**Dataset section**
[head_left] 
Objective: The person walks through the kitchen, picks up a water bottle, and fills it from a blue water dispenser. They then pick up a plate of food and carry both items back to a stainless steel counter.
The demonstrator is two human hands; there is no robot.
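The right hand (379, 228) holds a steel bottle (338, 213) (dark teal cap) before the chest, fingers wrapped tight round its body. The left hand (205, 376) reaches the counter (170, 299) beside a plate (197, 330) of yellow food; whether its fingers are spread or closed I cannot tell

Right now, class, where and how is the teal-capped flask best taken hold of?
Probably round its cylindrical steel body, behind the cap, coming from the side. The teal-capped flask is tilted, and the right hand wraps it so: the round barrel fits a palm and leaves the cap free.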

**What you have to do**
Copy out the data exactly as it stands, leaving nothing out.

**Response for this exercise**
[head_left] 
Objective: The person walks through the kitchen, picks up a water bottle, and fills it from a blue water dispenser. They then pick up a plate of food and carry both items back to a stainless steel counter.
The demonstrator is two human hands; there is no robot.
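The right hand (379, 228) holds a steel bottle (338, 213) (dark teal cap) before the chest, fingers wrapped tight round its body. The left hand (205, 376) reaches the counter (170, 299) beside a plate (197, 330) of yellow food; whether its fingers are spread or closed I cannot tell

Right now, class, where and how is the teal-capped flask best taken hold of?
Probably round its cylindrical steel body, behind the cap, coming from the side. The teal-capped flask is tilted, and the right hand wraps it so: the round barrel fits a palm and leaves the cap free.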

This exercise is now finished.